Pendant cette conversation, le corps de cavalerie qui formait l'avant-garde de l'armée protestante était parvenu à moins d'un quart de mille de la ville, lorsqu'une sonnerie bruyante et claire de trompettes le fit s'arrêter.

Ce signal fut répété dans chacun des régiments ou escadrons en sorte que le son passa rapidement sur toute la longue rangée, jusqu'à ce qu'il finit par se perdre dans l'éloignement.

À la vue de ce câble humain qui couvrait toute la route, et qui était à peine agité d'un mouvement de vibration, d'ondulation dans sa ligne oscillante, l'analogie avec un serpent gigantesque me revint encore une fois à l'esprit.

-Je trouverais que cela ressemble à un grand boa, qui irait entourer la ville de ses replis.

-Un serpent à sonnettes plutôt, dit Ruben, en montrant les canons à l'arrière-garde. C'est dans sa queue qu'il garde de quoi faire du bruit.

-Voici sa tête qui approche, si je ne me trompe, dit Saxon. Il vaudrait mieux, je crois, nous placer sur le côté de la porte.

Comme il parlait, un groupe de cavaliers aux costumes voyants se détacha du corps principal et se dirigea tout droit vers la ville.

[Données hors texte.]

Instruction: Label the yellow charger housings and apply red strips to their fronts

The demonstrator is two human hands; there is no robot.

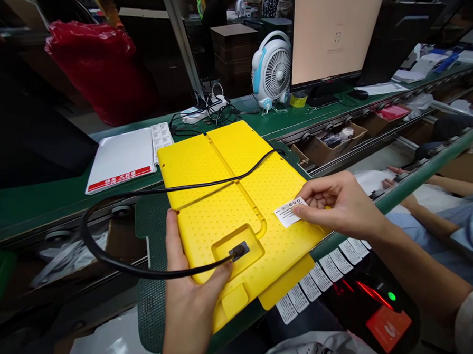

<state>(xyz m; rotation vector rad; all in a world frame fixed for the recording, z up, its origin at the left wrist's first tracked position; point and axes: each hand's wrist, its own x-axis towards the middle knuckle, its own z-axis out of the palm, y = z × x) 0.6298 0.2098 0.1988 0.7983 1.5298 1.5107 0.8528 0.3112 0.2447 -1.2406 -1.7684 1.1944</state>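
Our right fingers (303,194) pinch a printed label (288,212); our left fingers (173,236) clasp the yellow perforated panel (237,198). Slippage could misplace or crease the label.

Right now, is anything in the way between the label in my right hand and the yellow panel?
Nothing visible stands in the way. The white label in your right hand is directly over the yellow plastic panel. The black cable crosses the panel farther up, clear of the label.
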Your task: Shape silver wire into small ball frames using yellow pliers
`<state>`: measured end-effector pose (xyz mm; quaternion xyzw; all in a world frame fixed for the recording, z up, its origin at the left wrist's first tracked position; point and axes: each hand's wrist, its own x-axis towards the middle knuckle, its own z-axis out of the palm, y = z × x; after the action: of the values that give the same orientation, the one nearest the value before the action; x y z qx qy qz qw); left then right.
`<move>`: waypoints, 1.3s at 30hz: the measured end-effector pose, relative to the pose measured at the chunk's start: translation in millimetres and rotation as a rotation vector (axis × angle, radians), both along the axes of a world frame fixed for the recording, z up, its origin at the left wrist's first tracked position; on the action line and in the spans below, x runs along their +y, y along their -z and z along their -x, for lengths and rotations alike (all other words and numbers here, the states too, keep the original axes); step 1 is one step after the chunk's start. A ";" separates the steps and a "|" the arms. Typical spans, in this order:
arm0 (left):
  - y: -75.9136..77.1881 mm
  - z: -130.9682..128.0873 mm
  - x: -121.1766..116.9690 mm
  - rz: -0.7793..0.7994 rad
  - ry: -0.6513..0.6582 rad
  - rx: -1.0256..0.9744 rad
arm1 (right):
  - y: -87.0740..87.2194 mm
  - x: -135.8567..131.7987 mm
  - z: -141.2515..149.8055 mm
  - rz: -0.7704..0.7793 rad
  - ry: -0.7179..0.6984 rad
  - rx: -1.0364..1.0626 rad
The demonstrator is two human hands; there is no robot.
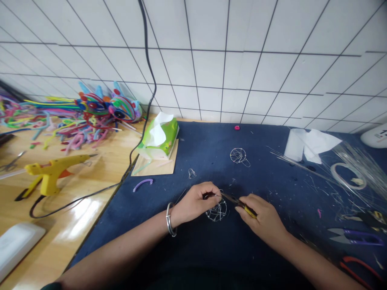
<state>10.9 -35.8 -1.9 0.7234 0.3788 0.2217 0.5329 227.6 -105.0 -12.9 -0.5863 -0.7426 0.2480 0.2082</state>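
Pinched between the fingers of my left hand (pixel 199 201) is a round piece made of bent silver wire (pixel 217 212), its looped strands hanging below my fingertips. My right hand (pixel 261 213) is closed around yellow-and-black handled pliers (pixel 248 210). The pliers' dark jaws point left and reach the upper edge of the wire piece, close to my left fingertips. Whether the jaws grip the wire is too small to tell. Farther back on the dark blue mat lies another round wire piece (pixel 238 155), and a small wire tangle (pixel 192 173) rests behind my left hand.
On the left are a yellow glue gun (pixel 51 171), its black cable (pixel 90 198), and colourful pipe cleaners (pixel 78 133). A green tissue pack (pixel 161 137) stands behind my left hand. To the right lie loose wires (pixel 363 165), a wire coil (pixel 335 177), and purple thread snips (pixel 356 237).
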 end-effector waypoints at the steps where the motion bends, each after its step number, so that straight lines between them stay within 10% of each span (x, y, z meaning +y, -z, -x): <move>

À leur tête se trouvait un jeune homme de haute taille, de tournure svelte et élégante, qui montait avec la grâce d'un écuyer accompli.

Il se faisait remarquer parmi ceux qui l'entouraient par la fierté de son attitude et la richesse de son harnachement.

Lorsqu'il se fut approché au galop de la porte, une clameur de bienvenue, partit de la multitude, clameur qui se transmit et se prolongea dans la foule plus éloignée.

Celle-ci, ne pouvant voir ce qui se passait en avant, conclut de ces acclamations que le Roi approchait.